You give what you afford, YANBU to give £20 OP. B&G will do what's best for them if you ever get married and invite them, best to do what's best for you now.

fourtothedozen · 22/07/2015 12:12

It's very rude to ask for cash.
I would never give cash if asked.

KevinKnowsImMiserableNow · 22/07/2015 12:12

I'm more concerned that the petrol is going to cost me £60 ish just for me to attend, but going by train isn't an option.

bigbumtheory · 22/07/2015 12:18

Do you think £100 covers 2 meals? I'd assume it would?

Not at a couple of friends weddings, no way. And they weren't posh at all yet one was 100 er person and the other 130.

I'd don't subscribe to covering because you never actually do and never actually know but 100 is a generous gift. I usually go by how good the friend is, how much we have and how much it's cost us so far plus whether we've been invite all day or just evening. The least I once left was a bottle of bubbly and a £20 voucher (recently), the most was £200 to a sibling.

Madredear · 22/07/2015 12:18

Hehe, thank you for all the helpful advice and some of your replies to the show offs made me chuckle ????

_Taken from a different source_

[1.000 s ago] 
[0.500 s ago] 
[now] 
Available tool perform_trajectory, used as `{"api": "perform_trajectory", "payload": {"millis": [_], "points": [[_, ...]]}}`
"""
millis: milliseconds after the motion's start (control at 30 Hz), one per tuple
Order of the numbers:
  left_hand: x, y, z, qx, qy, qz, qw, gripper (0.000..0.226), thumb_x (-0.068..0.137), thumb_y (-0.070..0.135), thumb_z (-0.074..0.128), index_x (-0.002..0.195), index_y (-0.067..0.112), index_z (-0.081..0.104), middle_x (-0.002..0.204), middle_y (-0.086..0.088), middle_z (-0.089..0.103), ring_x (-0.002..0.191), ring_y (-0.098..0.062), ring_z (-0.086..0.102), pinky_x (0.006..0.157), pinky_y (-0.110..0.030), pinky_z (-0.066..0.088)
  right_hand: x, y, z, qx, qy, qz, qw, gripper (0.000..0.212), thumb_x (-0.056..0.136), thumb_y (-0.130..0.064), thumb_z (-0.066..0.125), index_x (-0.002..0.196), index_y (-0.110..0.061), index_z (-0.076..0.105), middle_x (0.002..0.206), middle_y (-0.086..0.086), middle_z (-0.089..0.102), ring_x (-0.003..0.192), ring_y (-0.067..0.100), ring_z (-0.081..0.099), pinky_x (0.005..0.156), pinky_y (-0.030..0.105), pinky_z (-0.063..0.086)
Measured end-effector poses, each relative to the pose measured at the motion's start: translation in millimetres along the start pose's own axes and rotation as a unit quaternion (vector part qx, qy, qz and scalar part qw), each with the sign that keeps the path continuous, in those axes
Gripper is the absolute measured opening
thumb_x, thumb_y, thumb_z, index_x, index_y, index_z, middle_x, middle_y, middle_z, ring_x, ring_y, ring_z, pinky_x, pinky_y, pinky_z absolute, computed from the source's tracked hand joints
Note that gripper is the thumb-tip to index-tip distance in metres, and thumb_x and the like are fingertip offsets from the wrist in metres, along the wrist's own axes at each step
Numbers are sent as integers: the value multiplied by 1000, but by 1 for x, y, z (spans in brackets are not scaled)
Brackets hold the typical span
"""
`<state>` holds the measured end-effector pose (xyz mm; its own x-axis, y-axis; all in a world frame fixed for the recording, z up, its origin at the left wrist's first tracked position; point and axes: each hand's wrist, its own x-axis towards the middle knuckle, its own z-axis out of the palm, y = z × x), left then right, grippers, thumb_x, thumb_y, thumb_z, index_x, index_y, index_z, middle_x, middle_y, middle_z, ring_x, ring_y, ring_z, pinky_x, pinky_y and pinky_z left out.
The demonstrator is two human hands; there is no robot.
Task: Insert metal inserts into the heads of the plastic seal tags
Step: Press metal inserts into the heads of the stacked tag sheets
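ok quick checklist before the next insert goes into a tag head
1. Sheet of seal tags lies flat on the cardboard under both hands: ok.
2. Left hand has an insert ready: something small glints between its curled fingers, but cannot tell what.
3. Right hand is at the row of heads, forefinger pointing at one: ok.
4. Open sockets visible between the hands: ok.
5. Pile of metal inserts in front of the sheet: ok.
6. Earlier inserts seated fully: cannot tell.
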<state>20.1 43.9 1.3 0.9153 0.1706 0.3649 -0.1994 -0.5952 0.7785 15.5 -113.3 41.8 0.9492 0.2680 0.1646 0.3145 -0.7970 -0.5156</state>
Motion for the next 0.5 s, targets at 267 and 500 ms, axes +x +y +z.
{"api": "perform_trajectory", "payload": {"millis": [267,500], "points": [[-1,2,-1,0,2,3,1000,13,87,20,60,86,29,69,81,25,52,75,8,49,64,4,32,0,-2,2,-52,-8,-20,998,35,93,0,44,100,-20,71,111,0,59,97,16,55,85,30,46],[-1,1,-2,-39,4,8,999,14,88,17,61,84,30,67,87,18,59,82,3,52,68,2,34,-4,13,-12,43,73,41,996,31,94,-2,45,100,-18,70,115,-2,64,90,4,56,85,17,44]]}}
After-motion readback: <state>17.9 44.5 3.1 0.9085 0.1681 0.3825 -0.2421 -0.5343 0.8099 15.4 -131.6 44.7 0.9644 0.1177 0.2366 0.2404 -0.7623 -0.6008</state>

Oh well, £20 it is then. The venue is Peckham town hall so hardly touching shoulders with Her Majesty.

At least I'm not seeing what soaps I didn't use from last Christmas gifts.. Like I gave my Mother in Law.

OP posts:
Nurserywindow · 22/07/2015 12:20

This is the reason why I really hate demands for cash gifts. It makes things very awkward and difficult for those who can't afford to give much. With a present you can disguise the amount you have spent, or give something based on time, thought and effort rather than money.